- [TASK BRIEF]
When the string "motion" appears in a line of the records, show the whole line.

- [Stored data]
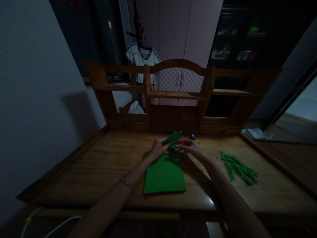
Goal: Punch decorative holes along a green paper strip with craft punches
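My left hand (158, 148) is closed on a green sheet (174, 138), holding it tilted up above the desk. My right hand (192, 147) pinches a small red object (182, 143) against the sheet's right edge; its kind is hard to make out in the dim light. Below both hands lies a stack of green sheets (164, 175), with a red edge showing underneath. Just behind my right hand is a small purple object (192, 136) with a white eye-like spot. More small coloured pieces there are partly hidden by my fingers.
A pile of cut green strips (239, 168) lies on the desk (111, 165) to the right. A wooden shelf unit (177, 96) stands along the back. White crumpled plastic (256, 133) sits at the far right corner. A white cable (63, 224) hangs by the front left edge.
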Demonstrator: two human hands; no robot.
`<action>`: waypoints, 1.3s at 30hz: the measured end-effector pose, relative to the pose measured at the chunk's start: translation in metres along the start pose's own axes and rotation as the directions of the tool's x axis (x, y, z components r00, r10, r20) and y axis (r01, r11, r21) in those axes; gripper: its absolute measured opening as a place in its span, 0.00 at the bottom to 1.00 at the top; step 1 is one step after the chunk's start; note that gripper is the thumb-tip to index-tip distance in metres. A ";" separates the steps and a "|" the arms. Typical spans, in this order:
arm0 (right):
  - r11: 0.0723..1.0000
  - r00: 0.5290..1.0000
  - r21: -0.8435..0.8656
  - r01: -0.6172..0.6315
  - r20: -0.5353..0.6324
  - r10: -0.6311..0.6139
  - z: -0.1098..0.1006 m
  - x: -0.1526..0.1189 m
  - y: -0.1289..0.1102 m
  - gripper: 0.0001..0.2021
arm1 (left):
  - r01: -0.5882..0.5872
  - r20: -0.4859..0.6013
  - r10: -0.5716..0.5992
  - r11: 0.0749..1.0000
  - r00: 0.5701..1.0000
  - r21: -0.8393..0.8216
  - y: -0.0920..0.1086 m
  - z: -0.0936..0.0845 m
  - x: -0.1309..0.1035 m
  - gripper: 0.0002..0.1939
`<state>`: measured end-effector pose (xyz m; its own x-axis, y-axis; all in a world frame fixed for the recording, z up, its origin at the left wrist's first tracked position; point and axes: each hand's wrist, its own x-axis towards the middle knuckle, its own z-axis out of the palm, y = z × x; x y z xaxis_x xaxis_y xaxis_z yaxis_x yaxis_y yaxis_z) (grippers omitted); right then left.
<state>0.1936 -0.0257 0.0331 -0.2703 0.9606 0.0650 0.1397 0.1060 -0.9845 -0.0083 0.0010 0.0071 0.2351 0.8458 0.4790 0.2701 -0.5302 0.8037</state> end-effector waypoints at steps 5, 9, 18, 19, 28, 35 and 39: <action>0.998 0.999 0.062 0.026 -0.022 -0.024 -0.002 0.002 0.005 0.18 | 0.004 -0.024 -0.003 1.000 1.000 0.009 -0.001 0.001 0.001 0.18; 0.995 0.997 0.096 0.025 -0.079 -0.017 -0.007 0.005 0.008 0.16 | 0.003 -0.072 -0.001 1.000 0.997 0.030 -0.003 0.001 0.002 0.18; 0.940 0.967 0.333 0.072 -0.254 0.016 -0.015 0.007 0.006 0.20 | 0.066 -0.131 -0.062 0.997 0.989 0.025 -0.006 0.001 0.002 0.19; 0.931 0.965 0.358 0.071 -0.262 0.027 -0.015 0.007 0.006 0.21 | 0.077 -0.126 -0.075 0.997 0.989 0.012 -0.006 0.001 0.002 0.19; 0.871 0.974 0.491 0.011 -0.204 0.102 -0.013 0.011 0.008 0.17 | 0.129 -0.089 -0.137 0.988 0.987 -0.089 -0.014 0.002 0.005 0.19; 0.838 0.992 0.545 -0.037 -0.082 0.097 -0.006 0.009 0.007 0.14 | 0.129 -0.097 -0.135 0.989 0.986 -0.066 -0.009 0.002 0.004 0.18; 0.836 0.995 0.546 -0.042 -0.052 0.084 -0.004 0.008 0.008 0.12 | 0.127 -0.083 -0.131 0.990 0.988 -0.055 -0.007 0.000 0.003 0.17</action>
<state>0.1966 -0.0158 0.0263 -0.2073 0.9782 -0.0098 -0.3922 -0.0923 -0.9152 -0.0090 0.0074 0.0030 0.1195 0.9099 0.3973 0.2463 -0.4148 0.8760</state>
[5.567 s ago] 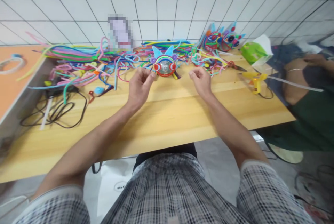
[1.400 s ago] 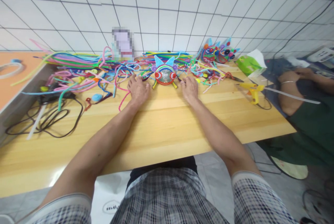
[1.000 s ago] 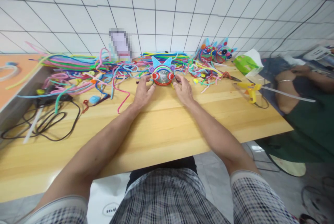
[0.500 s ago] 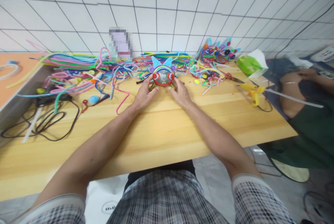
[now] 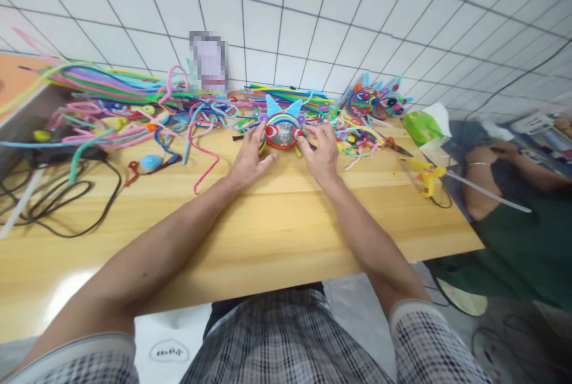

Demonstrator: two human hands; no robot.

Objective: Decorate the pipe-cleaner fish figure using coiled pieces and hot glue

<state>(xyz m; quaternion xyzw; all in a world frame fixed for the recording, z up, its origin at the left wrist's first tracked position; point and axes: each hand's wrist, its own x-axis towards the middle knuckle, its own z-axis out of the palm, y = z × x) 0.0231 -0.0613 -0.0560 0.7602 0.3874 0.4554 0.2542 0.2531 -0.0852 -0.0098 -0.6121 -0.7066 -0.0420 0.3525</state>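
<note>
A pipe-cleaner animal head (image 5: 281, 133) stands on the wooden table in front of me. It has a shiny grey middle, blue pointed ears, red-and-white round eyes and purple curls at the sides. My left hand (image 5: 249, 160) steadies its left side, fingers against it and thumb stretched out low in front. On the other side, my right hand (image 5: 322, 154) has thumb and fingertips closed at the red eye on the right. The exact contact of the fingers behind the head is hidden.
Loose pipe cleaners (image 5: 120, 89) lie heaped along the wall. Two similar animal heads (image 5: 375, 98) sit at the back right. A yellow glue gun (image 5: 429, 180), scissors (image 5: 397, 146) and a green packet (image 5: 422, 126) lie right; a black cable (image 5: 102, 217) coils left. Another person's arm (image 5: 480, 187) is beyond the table's right edge.
My right hand has shifted from cupping the head's side to closing its fingertips at the right eye. My left hand stays beside the head. The view has turned slightly.
</note>
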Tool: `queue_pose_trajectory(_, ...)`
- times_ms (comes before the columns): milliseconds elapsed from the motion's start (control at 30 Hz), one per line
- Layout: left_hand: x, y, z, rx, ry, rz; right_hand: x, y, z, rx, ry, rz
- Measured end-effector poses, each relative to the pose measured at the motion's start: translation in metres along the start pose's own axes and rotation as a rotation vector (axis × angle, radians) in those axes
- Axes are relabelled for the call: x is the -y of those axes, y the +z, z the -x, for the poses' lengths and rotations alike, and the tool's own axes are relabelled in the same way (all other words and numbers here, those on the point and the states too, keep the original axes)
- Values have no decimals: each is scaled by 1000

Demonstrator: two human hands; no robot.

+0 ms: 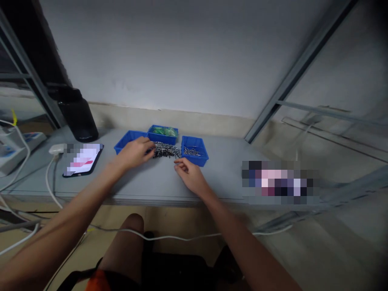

- [ANSWER AREA]
- times_ms (comes before the columns): milliseconds elapsed from the motion's start (control at 30 Hz), one per line
- Measured end-effector poses, each relative to the pose measured at the motion's start: translation in metres along the start pose's own axes and rotation as a rotation vector (axis × angle, radians) in those axes

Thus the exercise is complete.